Technical Advantages

The tracking and measurement solution based on the dual-core collaborative computing model of GPU and NPU offers distinct advantages over traditional GPU solutions in terms of real-time performance, energy efficiency, flexibility, and security:


  • Real-time performance: Traditional solutions transmit data back to the server for processing, resulting in latency ranging from seconds to minutes. The dual-core collaborative solution, through algorithm adaptation and optimization, reduces latency to milliseconds and supports real-time output.

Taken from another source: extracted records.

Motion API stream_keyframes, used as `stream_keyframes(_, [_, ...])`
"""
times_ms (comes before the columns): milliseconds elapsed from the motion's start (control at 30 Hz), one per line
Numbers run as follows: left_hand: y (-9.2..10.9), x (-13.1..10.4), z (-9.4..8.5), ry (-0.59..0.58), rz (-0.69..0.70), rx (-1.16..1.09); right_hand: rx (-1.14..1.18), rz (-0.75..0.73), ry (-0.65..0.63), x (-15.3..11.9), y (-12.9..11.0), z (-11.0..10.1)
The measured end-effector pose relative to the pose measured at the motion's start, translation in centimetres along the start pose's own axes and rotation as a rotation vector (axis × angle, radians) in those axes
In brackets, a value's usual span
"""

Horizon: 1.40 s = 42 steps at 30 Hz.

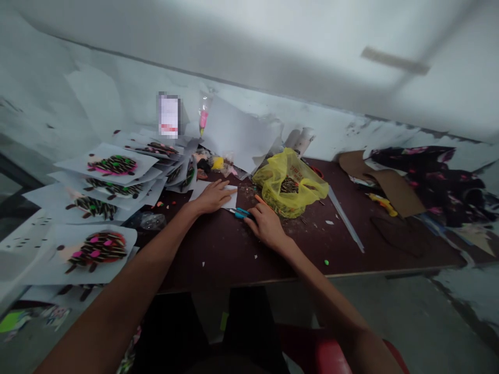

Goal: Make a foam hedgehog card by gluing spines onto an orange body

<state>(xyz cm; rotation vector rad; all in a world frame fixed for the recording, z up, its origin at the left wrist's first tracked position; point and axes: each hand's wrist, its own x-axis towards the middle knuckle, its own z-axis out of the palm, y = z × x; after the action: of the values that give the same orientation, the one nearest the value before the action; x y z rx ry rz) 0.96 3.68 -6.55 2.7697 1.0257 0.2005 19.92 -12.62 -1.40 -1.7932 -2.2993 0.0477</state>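
My left hand [213,197] lies flat with spread fingers on a small sheet of white paper [230,201], pressing it to the dark table. At the paper's near right edge is a teal-handled cutting tool [242,213], its thin metal blade pointing left. The fingers of my right hand [267,226] are curled at the handle's end. Beyond the right index finger pokes an orange stick-like thing [259,199]; whether it is held cannot be made out. Just past that hand sits an open yellow plastic bag [284,182] containing many thin brown pieces.
Stacked paper sheets with hedgehog pictures [113,165] cover the left side. Small bagged items [218,163] and a large white sheet [237,130] are at the back. A clear strip [346,218], brown cardboard [393,187] and dark flowered cloth [448,182] lie right.
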Motion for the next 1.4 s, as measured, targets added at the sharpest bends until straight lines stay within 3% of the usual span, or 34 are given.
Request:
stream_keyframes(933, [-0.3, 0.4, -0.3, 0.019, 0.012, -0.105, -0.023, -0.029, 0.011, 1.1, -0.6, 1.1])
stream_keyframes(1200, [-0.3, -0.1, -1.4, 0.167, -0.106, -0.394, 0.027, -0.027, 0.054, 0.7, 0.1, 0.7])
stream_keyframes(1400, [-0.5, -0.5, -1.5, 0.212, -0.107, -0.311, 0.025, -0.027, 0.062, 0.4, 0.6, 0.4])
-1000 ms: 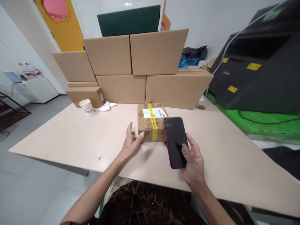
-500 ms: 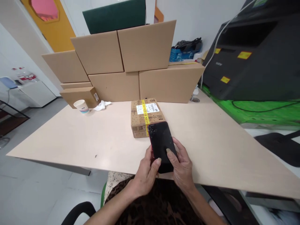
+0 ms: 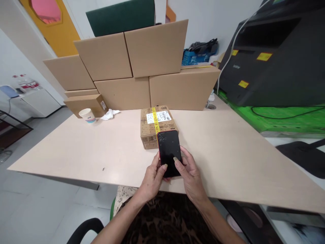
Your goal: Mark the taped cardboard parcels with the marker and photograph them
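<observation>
A black phone with a red edge (image 3: 169, 149) is held between both hands, its dark screen facing up. My left hand (image 3: 152, 178) grips its left side, thumb on the lower left of the front. On the right side my right hand (image 3: 191, 174) holds it, with the thumb resting on the screen. Small marks or cracks show near the phone's top. Just beyond, a small brown cardboard box (image 3: 149, 128) with yellow tape and a white label sits on the pale table (image 3: 114, 145); the phone's top overlaps the box's front corner in view.
Large cardboard boxes (image 3: 122, 95) are stacked along the back, a dark green box (image 3: 124, 18) on top. A paper cup (image 3: 87, 115) and crumpled white tissue (image 3: 109, 114) lie at back left. A big dark printer (image 3: 264, 74) stands on a green surface at right.
Both hands and the phone have moved slightly left and up. The phone appears more upright in view, less slanted. The view has shifted a little.
</observation>
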`<state>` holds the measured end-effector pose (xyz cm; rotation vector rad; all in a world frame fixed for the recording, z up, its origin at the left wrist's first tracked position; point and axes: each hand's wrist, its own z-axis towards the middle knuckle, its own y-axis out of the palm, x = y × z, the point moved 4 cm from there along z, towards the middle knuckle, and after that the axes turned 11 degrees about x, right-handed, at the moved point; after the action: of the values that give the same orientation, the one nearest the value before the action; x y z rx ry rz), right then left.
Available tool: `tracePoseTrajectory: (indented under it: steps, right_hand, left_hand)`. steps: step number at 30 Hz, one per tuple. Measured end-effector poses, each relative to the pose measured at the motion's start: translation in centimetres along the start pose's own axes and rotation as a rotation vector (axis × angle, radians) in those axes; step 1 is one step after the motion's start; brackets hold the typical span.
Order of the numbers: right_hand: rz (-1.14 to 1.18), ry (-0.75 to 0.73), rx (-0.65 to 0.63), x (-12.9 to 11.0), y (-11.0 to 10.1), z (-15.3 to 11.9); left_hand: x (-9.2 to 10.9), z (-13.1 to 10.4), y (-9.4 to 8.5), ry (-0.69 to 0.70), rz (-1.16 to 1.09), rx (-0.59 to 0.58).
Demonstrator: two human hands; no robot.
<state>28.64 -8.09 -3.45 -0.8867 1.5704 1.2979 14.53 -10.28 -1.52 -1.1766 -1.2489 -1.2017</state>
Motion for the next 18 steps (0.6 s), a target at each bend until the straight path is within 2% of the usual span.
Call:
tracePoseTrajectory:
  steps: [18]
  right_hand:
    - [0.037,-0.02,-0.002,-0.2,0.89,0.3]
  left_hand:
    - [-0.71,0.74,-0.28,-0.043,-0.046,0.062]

  • Energy efficiency: Traditional solutions consume significantly more power at high frame rates. The dual-core collaborative solution dynamically adjusts the load distribution between the GPU and NPU, significantly improving energy efficiency.


  • Flexibility: Traditional solutions are highly dependent on backend servers and have poor scalability. The dual-core collaborative solution provides a complete system in a single device and supports distributed deployment, greatly improving flexibility and meeting the needs of diverse measurement scenarios.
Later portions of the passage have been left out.